» **Information provided**:

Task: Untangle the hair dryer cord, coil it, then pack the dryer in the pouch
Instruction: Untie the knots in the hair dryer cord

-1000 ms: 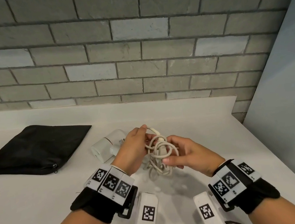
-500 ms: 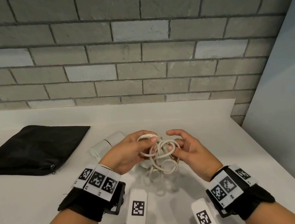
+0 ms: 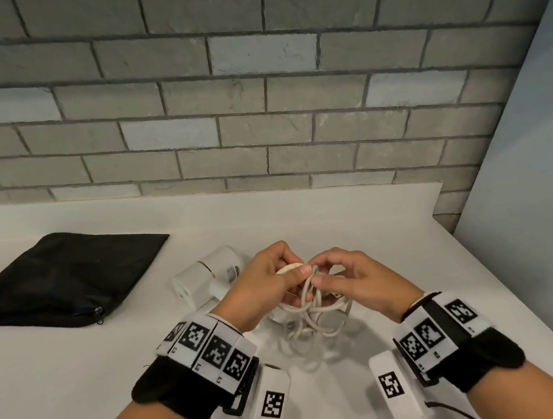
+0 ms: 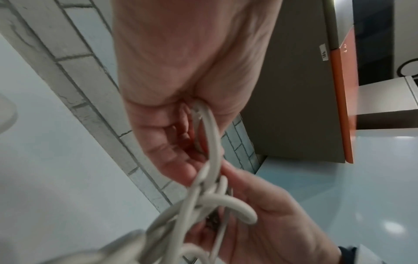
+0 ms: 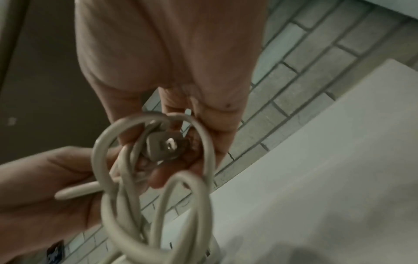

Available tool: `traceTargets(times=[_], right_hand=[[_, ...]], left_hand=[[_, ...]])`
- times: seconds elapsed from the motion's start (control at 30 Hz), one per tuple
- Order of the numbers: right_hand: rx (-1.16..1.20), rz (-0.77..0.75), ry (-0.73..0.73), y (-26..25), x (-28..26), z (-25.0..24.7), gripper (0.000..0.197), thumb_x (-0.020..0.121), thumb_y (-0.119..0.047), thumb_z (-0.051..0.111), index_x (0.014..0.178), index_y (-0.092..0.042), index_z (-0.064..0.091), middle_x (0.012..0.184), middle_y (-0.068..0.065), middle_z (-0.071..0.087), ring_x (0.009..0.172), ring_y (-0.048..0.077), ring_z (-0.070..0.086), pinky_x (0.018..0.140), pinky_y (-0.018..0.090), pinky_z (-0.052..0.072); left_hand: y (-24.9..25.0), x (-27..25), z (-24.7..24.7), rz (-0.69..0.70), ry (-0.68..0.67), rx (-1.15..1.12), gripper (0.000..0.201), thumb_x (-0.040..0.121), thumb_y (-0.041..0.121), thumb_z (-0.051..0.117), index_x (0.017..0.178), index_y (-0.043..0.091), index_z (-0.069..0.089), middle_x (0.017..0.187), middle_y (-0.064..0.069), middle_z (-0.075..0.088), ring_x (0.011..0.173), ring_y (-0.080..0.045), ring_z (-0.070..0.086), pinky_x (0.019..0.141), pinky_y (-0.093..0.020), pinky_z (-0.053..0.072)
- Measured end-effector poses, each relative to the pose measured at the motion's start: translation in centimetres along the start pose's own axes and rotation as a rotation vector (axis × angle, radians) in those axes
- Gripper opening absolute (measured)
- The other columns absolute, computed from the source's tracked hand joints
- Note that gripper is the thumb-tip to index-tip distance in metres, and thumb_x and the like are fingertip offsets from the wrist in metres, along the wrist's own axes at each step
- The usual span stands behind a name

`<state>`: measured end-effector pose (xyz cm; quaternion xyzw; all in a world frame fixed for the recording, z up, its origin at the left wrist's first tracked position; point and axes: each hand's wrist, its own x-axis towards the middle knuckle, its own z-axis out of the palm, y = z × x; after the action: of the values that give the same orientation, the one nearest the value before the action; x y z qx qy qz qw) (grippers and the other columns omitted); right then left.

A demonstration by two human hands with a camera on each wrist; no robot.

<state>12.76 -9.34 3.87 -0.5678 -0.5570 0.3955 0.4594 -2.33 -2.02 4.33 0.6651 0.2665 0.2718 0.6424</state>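
The white hair dryer point(image 3: 207, 276) lies on the white table point(image 3: 81, 386), behind my left wrist. Its cream cord point(image 3: 311, 312) hangs in tangled loops between both hands, just above the table. My left hand point(image 3: 276, 278) pinches an upper loop of the cord point(image 4: 210, 135). My right hand point(image 3: 341, 277) pinches strands of the cord beside it, fingertips almost touching the left ones. In the right wrist view the grey plug point(image 5: 167, 146) sits inside the loops point(image 5: 126, 178), held by my right fingers. The black zip pouch point(image 3: 59, 282) lies flat at the left.
A grey brick wall point(image 3: 254, 91) runs along the back of the table. The table's right edge point(image 3: 520, 302) slants close to my right wrist, with a pale floor or panel beyond.
Both hands have drawn together over the tangle. The right hand went from holding loops lower down to pinching strands at the top, next to the left fingertips.
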Motion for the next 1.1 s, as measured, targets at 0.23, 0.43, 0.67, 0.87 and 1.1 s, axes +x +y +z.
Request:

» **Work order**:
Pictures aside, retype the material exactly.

» **Answer for this exercise**:
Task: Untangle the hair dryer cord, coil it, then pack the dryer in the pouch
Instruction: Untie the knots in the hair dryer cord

-1000 ms: 
-500 ms: 
+0 ms: 
+0 ms: 
+0 ms: 

Available tool: `traceTargets(times=[_], right_hand=[[_, ...]], left_hand=[[_, ...]])`
- times: seconds elapsed from the motion's start (control at 30 Hz), one per tuple
- Order of the numbers: right_hand: rx (-1.16..1.20), rz (-0.77..0.75), ry (-0.73..0.73), y (-26..25), x (-28..26), z (-25.0..24.7), gripper (0.000..0.197), thumb_x (-0.020..0.121), thumb_y (-0.119..0.047), thumb_z (-0.051..0.111), index_x (0.014..0.178), index_y (-0.092..0.042), index_z (-0.064..0.091), middle_x (0.012..0.184), middle_y (-0.068..0.065), middle_z (-0.071..0.087), ring_x (0.009..0.172), ring_y (-0.048..0.077), ring_z (-0.070..0.086), pinky_x (0.018..0.140), pinky_y (-0.018..0.090), pinky_z (-0.052..0.072); left_hand: y (-24.9..25.0), x (-27..25), z (-24.7..24.7), rz (-0.69..0.70), ry (-0.68..0.67), rx (-1.15..1.12), gripper (0.000..0.201), thumb_x (-0.040..0.121), thumb_y (-0.041..0.121), thumb_z (-0.051..0.117), index_x (0.017..0.178), index_y (-0.043..0.091), index_z (-0.069..0.089), middle_x (0.017..0.187), middle_y (-0.064..0.069), middle_z (-0.075..0.088), ring_x (0.011..0.173), ring_y (-0.080..0.045), ring_z (-0.070..0.086), pinky_x (0.019..0.141), pinky_y (-0.093..0.020), pinky_z (-0.053..0.072)
- Measured end-effector poses, each relative to the pose measured at the motion's start: translation in centimetres along the start pose's own axes and rotation as a rotation vector (axis × angle, radians) in those axes
- Gripper opening absolute (measured)
- The other columns absolute, computed from the source's tracked hand joints
- Note that gripper is the thumb-tip to index-tip distance in metres, and thumb_x and the like are fingertip offsets from the wrist in metres, along the wrist's own axes at each step
- The usual span stands behind a name

`<state>`: measured end-effector pose (xyz cm; quaternion xyzw; all in a world frame fixed for the recording, z up, its origin at the left wrist's first tracked position; point and axes: each hand's wrist, its own x-axis towards the middle knuckle, its own z-axis out of the palm, y = z × x; after the action: of the values that give the same orientation, the one nearest the value before the action; x y z qx qy qz qw) (grippers and the other columns omitted); right then left.

A demonstration by two human hands with a camera on each wrist; no robot.

<state>12.76 -9.34 3.87 -0.5678 -0.5570 0.3955 0.4594 -2.33 -2.02 4.33 0.6651 0.2665 0.2718 0.6424</state>
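The white hair dryer point(image 3: 207, 276) lies on the white table point(image 3: 81, 386), behind my left wrist. Its cream cord point(image 3: 311, 312) hangs in tangled loops between both hands, just above the table. My left hand point(image 3: 276, 278) pinches an upper loop of the cord point(image 4: 210, 135). My right hand point(image 3: 341, 277) pinches strands of the cord beside it, fingertips almost touching the left ones. In the right wrist view the grey plug point(image 5: 167, 146) sits inside the loops point(image 5: 126, 178), held by my right fingers. The black zip pouch point(image 3: 59, 282) lies flat at the left.
A grey brick wall point(image 3: 254, 91) runs along the back of the table. The table's right edge point(image 3: 520, 302) slants close to my right wrist, with a pale floor or panel beyond.
Both hands have drawn together over the tangle. The right hand went from holding loops lower down to pinching strands at the top, next to the left fingertips.
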Motion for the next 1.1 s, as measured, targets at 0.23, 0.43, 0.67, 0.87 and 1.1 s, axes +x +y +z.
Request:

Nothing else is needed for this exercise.